• [Task description]
Only the lines from the one with "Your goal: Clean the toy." through the last line of the material below belong in the answer, copied exactly and without pictures.

• [The input]
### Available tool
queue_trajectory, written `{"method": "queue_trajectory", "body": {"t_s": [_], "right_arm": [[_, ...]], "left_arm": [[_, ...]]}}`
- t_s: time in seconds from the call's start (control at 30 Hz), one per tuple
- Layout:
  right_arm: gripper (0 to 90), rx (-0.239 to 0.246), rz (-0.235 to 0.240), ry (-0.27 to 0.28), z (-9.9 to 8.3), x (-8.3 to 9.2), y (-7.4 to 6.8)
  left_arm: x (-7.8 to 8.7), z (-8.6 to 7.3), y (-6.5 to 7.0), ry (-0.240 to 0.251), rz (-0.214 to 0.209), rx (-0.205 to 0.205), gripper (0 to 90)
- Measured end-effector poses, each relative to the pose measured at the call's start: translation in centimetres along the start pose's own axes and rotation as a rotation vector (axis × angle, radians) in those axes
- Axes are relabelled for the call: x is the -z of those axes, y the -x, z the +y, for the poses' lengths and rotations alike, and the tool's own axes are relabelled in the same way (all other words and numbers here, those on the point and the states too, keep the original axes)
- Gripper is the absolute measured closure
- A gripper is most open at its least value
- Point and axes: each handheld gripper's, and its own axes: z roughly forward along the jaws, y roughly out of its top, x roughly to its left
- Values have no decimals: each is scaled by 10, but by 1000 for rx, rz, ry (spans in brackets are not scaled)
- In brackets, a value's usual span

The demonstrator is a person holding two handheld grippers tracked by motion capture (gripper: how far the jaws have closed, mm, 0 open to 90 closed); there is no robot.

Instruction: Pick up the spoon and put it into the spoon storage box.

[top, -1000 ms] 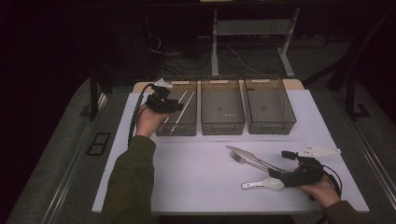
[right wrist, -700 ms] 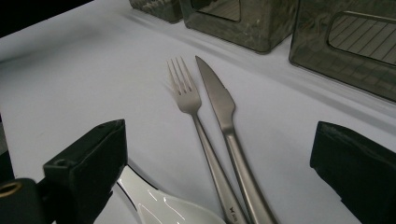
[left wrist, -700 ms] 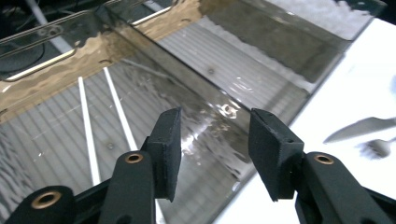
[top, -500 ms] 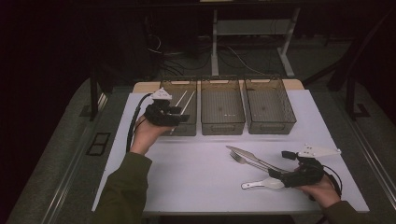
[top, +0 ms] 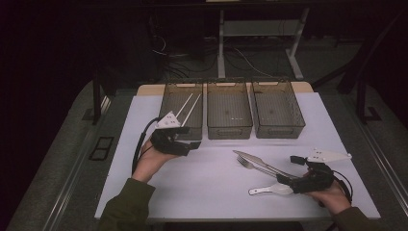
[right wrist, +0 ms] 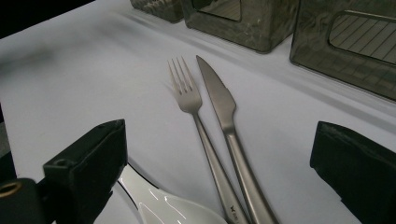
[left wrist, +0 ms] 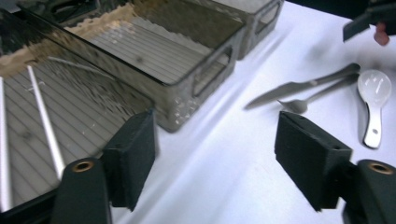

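Observation:
My left gripper [top: 192, 144] hovers just in front of the left smoky bin [top: 166, 103], which holds two white chopsticks [top: 187, 107]. Its jaws have just been opening and nothing is between them; in the left gripper view [left wrist: 215, 140] they frame bare mat, with the chopsticks [left wrist: 44, 121] at the left. A steel knife [top: 255, 159], a fork [top: 248, 164] and a white spoon [top: 269, 189] lie at the right front. My right gripper [top: 283, 181] rests open beside the spoon. Its jaws [right wrist: 219, 140] stand either side of the fork [right wrist: 187, 93] and knife [right wrist: 219, 102], touching neither, and the spoon [right wrist: 173, 205] lies by the left jaw.
Three smoky plastic bins stand in a row at the back of the white mat [top: 207, 192]; the middle bin [top: 229, 132] and the right bin [top: 279, 131] hold nothing I can see. Dark floor, cables and a table leg lie beyond the table.
My left gripper has drawn back from above the left bin toward the near side and its jaws have spread wider. The right hand and the cutlery have not moved.

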Motion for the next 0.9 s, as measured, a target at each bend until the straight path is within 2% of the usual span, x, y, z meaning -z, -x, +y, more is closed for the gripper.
{"method": "queue_trajectory", "body": {"t_s": [0.2, 0.5, 0.9], "right_arm": [[40, -1, -2, 3, 0, 2, 0], [40, 3, 2, 6, 0, 3, 0], [40, 0, 10, -6, 0, 4, -1]], "left_arm": [[-1, -19, 18, 10, 12, 7, 190], [6, -39, 35, 32, 22, 20, 12], [17, -67, 46, 16, -7, 6, 0]]}}
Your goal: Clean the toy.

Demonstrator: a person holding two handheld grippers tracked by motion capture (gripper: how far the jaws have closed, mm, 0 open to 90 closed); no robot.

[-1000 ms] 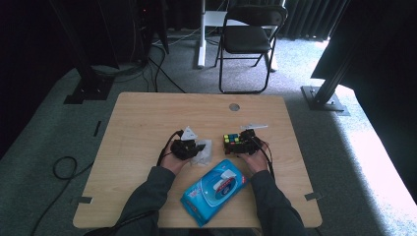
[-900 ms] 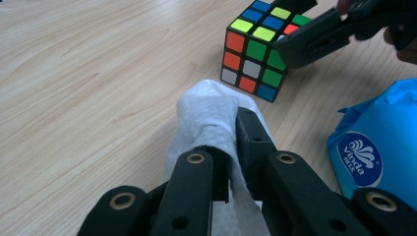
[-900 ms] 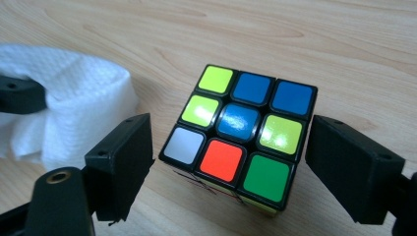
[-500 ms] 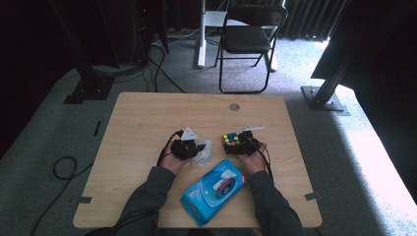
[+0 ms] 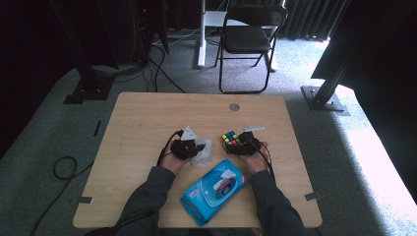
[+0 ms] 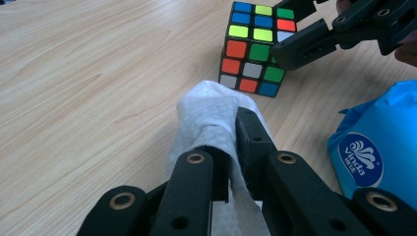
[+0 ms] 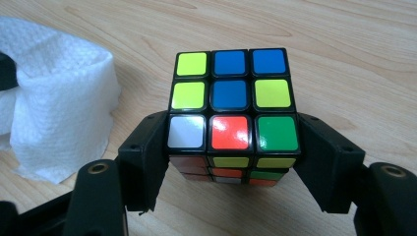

• [Your solution]
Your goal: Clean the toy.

Demonstrator: a person holding two handheld grippers tracked by motion capture (gripper: how far the jaws have closed, mm, 0 open to 90 closed); no robot.

[-1000 ms] 
[-900 ms] 
[-900 ms] 
[-500 ms] 
[+0 ms] 
[+0 ms] 
[+0 ms] 

The exercise requires nothing more than what has been given.